A la veille de mai 1968 l’éditorialiste du journal Le Monde titrait : « La France s’ennuie ». Les touristes de passage en Tunisie à la mi-décembre 2010 voyaient un pays socialement calme et résigné aux inégalités de tous ordres qu’il supportait.
Le manque de résultats concrets des mobilisations contre les lois anti-sociales du gouvernement Sarkozy justifierait-il la démoralisation, l’individualisme, l’égoïsme, le fatalisme et l’indifférence à la misère sociale ?
Pour moi, pas du tout. Avant la tempête, le calme : les forces les plus puissantes, prêtes à exploser, s’équilibrent un instant pour déferler l’instant suivant.

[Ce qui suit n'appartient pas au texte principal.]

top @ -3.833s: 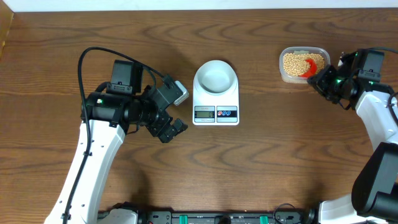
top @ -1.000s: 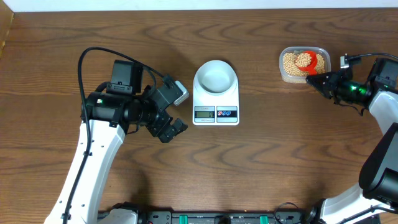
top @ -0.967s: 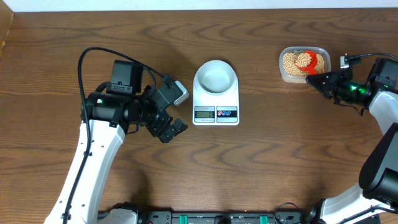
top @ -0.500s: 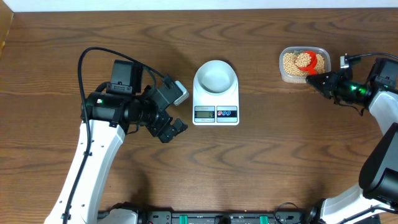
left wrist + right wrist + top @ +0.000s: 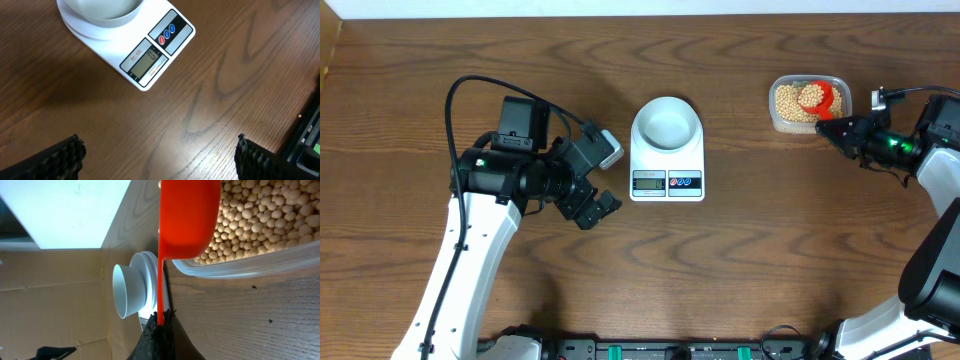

J’ai la conviction que « nous » sommes au Maghreb, en France, en Islande, en Irlande, aux USA même, à un « instant » de ce type.
Dans tous les pays, au delà des religions, des histoires et des systèmes politiques, le capitalisme a retrouvé son visage le plus rapace, injuste, destructeur, policier et guerrier. Les « élites » sont devenues d’insupportables et égoïstes oligarchies. Par millions les familles, les jeunes n’en peuvent plus et perdent l’espoir d’une vie meilleure si rien ne change. Les institutions les plus anciennes ne peuvent plus contenir les affrontements entre oligarques concurrents et le mécontentement des peuples.
Ce ne sont pas des idées et des « éthiques » qui s’affrontent, ce sont des forces sociales et matérielles. L’Histoire le dicte à la philosophie. L’événement s’impose au commentaire. C’est l’irruption de « la Force » qui est dans les peuples. elle déferle, exige et combat pour sa survie. De son sein ont toujours surgit- en nombre – les cadres militants actifs, habités par l’urgence et le volonté de réussir.
Les pessimistes ont pourtant des excuses : celles de l’effondrement militant et de l’abstention politique et syndicale des générations d’après 1968. Les enfants des 20 glorieuses n’ont pas su ou pu transmettre à leurs enfants l’esprit collectif, la volonté de se battre pour se défendre ou pour gagner des progrès. Les médias ont imposé les images d’une société aisée et individualiste.
Ne serait-ce pas aussi parce que les organisations du mouvement social au sens le plus large, intégrées de plus en plus profondément dans un dialogue social institutionnalisé ont dilué la réalité des affrontements sociaux ? Mais aussi parce que l’idée d’un terrain commun aux politiques de droites et de gauches privaient d’enjeu l’engagement généreux et désintéressé. D’où l’apparence (ou l’espoir ?) de cercles militants toujours plus âgés, raisonnables, raisonnant, non-violant et éloignés des chocs sociaux et politiques.
C’est cet « espace militant » qui cède et cédera la place à une génération adaptée aux affrontements ouverts à la généralisation desquels nous assistons.